É. M.-B. : D’abord, nous n’allons pas déserter les lieux où nous sommes encore présents. Ensuite, puisque nous ne pouvons pas être présents partout tout le temps, nous devons l’être partout au moins de temps en temps. L’Église, d’ailleurs, n’est pas présente seulement à travers les prêtres et les institutions mais à travers des personnes. Comment accompagner et soutenir, ceux et celles qui, là où ils se trouvent, cherchent à vivre du Christ et en lui ? Des laïcs formés, nourris, soutenus, sont capables d’engagements de foi et d’actions au nom de leur foi.
G. C. : Il y a encore pour l’Église des lieux de contact massif avec la société. Par exemple, l’enseignement catholique qui voit passer 40 % des enfants en comptant les allers et retours. Ou les obsèques religieuses, qui continuent de concerner 70 % des défunts, parce que la mort est la dernière chose qu’on lâche dans ce domaine, mais aussi parce que les gens qui meurent aujourd’hui ont encore souvent reçu une éducation religieuse. Baptisés et enterrés à l’église, ils « bouclent la boucle », mais qu’en sera-t-il après eux ?
É. M.-B. : Si les gens s’habituent à ce que la prière des funérailles soit présidée par un laïc, il faut quand même que les prêtres soient confrontés à la douleur des gens et accompagnent les personnes. Cela fait partie de notre ministère. Nous, prêtres, nous ne pouvons pas nous tenir à distance de la souffrance et de la peine des autres. Nous servons le Crucifié qui est la résurrection et la vie.

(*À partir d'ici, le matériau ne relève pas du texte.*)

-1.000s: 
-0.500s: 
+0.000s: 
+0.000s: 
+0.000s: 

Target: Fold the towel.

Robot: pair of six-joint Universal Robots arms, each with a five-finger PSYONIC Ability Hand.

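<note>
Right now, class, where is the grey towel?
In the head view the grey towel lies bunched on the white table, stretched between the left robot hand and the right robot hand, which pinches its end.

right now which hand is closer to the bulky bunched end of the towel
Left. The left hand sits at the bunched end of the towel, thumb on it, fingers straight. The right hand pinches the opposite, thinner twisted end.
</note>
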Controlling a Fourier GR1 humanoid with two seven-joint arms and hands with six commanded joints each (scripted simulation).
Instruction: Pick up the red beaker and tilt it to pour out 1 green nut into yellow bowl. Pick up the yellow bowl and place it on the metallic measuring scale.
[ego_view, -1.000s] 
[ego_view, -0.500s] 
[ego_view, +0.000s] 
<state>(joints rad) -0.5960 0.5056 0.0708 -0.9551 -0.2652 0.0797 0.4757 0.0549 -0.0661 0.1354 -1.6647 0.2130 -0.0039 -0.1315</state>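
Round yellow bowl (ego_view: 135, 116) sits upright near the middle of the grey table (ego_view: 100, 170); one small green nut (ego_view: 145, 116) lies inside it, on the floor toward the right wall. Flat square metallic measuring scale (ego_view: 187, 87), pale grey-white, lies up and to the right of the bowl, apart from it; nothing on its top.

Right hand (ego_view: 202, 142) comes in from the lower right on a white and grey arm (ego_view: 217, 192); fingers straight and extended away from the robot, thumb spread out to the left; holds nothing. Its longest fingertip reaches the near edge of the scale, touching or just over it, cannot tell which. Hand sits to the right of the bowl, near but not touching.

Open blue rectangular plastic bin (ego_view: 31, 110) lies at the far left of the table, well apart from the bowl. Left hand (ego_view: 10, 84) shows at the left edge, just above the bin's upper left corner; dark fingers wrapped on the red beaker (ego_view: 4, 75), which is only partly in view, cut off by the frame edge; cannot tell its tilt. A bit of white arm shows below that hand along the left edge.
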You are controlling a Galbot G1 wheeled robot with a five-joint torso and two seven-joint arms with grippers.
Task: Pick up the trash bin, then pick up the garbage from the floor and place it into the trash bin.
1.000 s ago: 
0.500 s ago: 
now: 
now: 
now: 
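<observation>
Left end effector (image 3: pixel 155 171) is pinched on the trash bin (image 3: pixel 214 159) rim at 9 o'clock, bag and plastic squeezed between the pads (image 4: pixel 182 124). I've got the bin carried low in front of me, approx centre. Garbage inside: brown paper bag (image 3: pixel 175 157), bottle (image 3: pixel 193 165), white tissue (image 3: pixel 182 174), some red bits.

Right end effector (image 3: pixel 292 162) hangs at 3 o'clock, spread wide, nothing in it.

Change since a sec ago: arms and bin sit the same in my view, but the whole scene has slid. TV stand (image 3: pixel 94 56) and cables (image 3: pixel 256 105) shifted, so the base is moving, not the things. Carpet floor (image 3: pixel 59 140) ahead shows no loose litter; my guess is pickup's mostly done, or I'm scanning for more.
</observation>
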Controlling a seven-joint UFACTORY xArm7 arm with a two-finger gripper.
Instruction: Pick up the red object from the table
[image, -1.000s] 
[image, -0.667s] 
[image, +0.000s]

G. C. : Comme historien, je vois bien que l’accompagnement du deuil constitue une opportunité pour rétablir le contact. S’il y a un domaine où le christianisme devrait avoir quelque chose à dire aux contemporains, c’est bien la mort. Or les conditions de la mortalité ont beaucoup changé. Son déni, qui est une sorte de réflexe naturel de l’esprit humain, s’en trouve renforcé. Les générations s’éliminent tour à tour de façon presque mécanique passé 60 ans, ce qui est complètement nouveau.